Un soldat congolais a monté la garde près de la ville de Bunia.
Photo: Agence Reuters Un soldat congolais a monté la garde près de la ville de Bunia.

Bruxelles — Les Nations unies ont lancé hier un plan d'aide de 680 millions de dollars en faveur de la République démocratique du Congo, tout en déplorant l'indifférence du reste du monde devant la crise que traverse ce vaste pays d'Afrique centrale.

Dans cette région en proie, selon certains experts, à la pire crise humanitaire qu'ait connue le monde ces 60 dernières années, quelque quatre millions de personnes ont péri de la faim et de maladies depuis le début de la guerre civile, en 1998. Le conflit a pris fin officiellement en 2003, mais les Congolais continuent de mourir. En moins d'une décennie, l'espérance de vie en République démocratique du Congo est passée de 54 à 43 ans.

«Nous parlons d'un pays où 1200 personnes meurent en silence chaque jour des conséquences de la guerre», a déclaré le secrétaire général de l'ONU, Kofi Annan, dans une vidéo diffusée à Bruxelles.

Le plan d'aide, soutenu par la Commission européenne, devrait permettre au pays de 60 millions d'habitants, grand comme l'Europe de l'Ouest, de prendre un nouveau départ. Les Congolais, qui se sont dotés d'une nouvelle Constitution l'an dernier, doivent retourner aux urnes en juin.

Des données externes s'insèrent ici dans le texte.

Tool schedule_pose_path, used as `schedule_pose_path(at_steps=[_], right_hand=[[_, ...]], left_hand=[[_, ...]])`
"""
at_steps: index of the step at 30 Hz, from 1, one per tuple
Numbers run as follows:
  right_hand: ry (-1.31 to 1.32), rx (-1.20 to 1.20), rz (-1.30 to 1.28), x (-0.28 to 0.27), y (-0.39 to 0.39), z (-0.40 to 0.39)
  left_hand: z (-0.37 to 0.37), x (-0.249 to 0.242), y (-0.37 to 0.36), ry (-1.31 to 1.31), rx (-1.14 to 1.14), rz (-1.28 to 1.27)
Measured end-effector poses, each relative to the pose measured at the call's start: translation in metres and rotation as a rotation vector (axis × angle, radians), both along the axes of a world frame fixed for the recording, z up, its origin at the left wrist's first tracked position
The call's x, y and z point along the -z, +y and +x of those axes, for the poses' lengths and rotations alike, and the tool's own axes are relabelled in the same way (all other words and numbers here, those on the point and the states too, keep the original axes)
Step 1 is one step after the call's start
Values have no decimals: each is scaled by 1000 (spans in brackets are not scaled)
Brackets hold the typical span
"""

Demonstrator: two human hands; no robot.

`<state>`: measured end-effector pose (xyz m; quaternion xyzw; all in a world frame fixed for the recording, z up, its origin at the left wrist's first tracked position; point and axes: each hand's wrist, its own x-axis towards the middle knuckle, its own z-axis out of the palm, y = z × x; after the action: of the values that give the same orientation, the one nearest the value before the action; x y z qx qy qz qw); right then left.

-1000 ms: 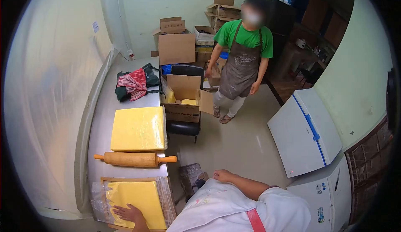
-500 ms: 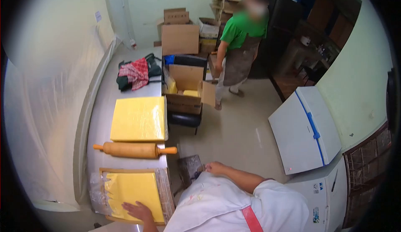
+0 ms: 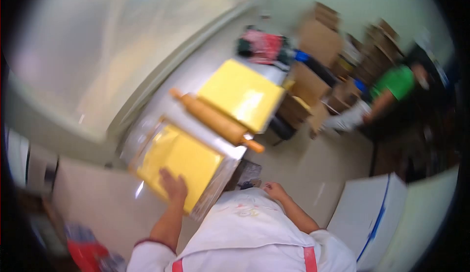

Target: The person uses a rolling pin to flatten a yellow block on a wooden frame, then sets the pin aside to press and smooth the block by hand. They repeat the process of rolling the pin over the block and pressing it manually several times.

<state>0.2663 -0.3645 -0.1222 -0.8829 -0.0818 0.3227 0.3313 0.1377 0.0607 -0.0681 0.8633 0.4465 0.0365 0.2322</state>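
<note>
My left hand lies flat on a yellow slab, its fingers spread. Clear plastic wrap sticks out around the slab, which rests on the near end of the table. Close to the front of my apron is my right hand, with curled fingers; what they hold, if anything, I cannot make out. A dark, scuffed object shows beside that hand, partly hidden by the apron. Across the table from the slab lies a wooden rolling pin. Behind the pin sits a second yellow slab in shiny plastic.
A checkered red cloth lies at the table's far end. An open cardboard box and stacked cartons stand beyond. A person in a green shirt bends at the right. A white chest freezer stands lower right.
My view has swung left and tilted, with blur. My left hand stays on the slab, and my right stays by the apron. The person in green has gone from standing to bending low.
</note>
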Motion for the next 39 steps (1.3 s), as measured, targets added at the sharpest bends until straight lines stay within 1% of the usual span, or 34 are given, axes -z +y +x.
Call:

Les Nations unies et la Commission européenne ont reconnu qu'il serait difficile de rassembler l'argent, prévu pour financer 330 projets, dans un monde indifférent aux malheurs de cette région du globe où l'ONU a pourtant déployé sa plus grande opération de maintien de la paix (MONUC).

Six minutes...

«La plupart d'entre nous, dans la communauté internationale, ont considéré [la situation en RDC] comme un tas de conflits parallèles incompréhensibles, trop de partis, trop de misère, il était difficile de savoir ce qui se passait», a commenté le sous-secrétaire général de l'ONU chargé des Affaires humanitaires, Jan Egeland.

«En même temps, la couverture des médias internationaux a été très mauvaise. Selon une organisation non gouvernementale, six minutes ont été consacrées à la RDC l'an dernier à la télévision américaine. J'espère que cela fait partie du passé», a-t-il ajouté.

Les participants à la réunion de Bruxelles, parmi lesquels le Commissaire européen au Développement Louis Michel et le ministre du Plan congolais Alexis Thambwe Mwamba, ont souligné l'énormité de la tâche à accomplir.

En RDC, le système de santé est en ruines, les infrastructures de transports inexistantes. La violence est partout, femmes et enfants étant particulièrement victimes de brutalités à caractère sexuel.

Le coordinateur de l'ONU basé à Kinshasa, Ross Mountain, a plaidé pour un réveil de la communauté internationale. «Ils meurent, hélas, en silence. Ils ne meurent pas devant les caméras, alors c'est très difficile à rendre dramatique», a-t-il dit. «Ils meurent, pourtant...»

Les viols

Le plan d'action vise notamment à faire cesser les violences sexuelles commises envers les femmes, un fléau qui se poursuit malgré la fin officielle du conflit dans le pays en 2003. «Le viol est un outil de la guerre qui perdure» en RDC, a expliqué Ross Mountain.

«Si une femme ou une petite fille marche 7 km à l'aube pour aller chercher de l'eau potable, elle est exposée», souligne Annie Atibu Faray, présidente d'une association congolaise de défense des droits des femmes. Il faut donc régler ces problèmes de sécurité dans les régions instables pour que «les femmes puissent vaquer» à leurs occupations,.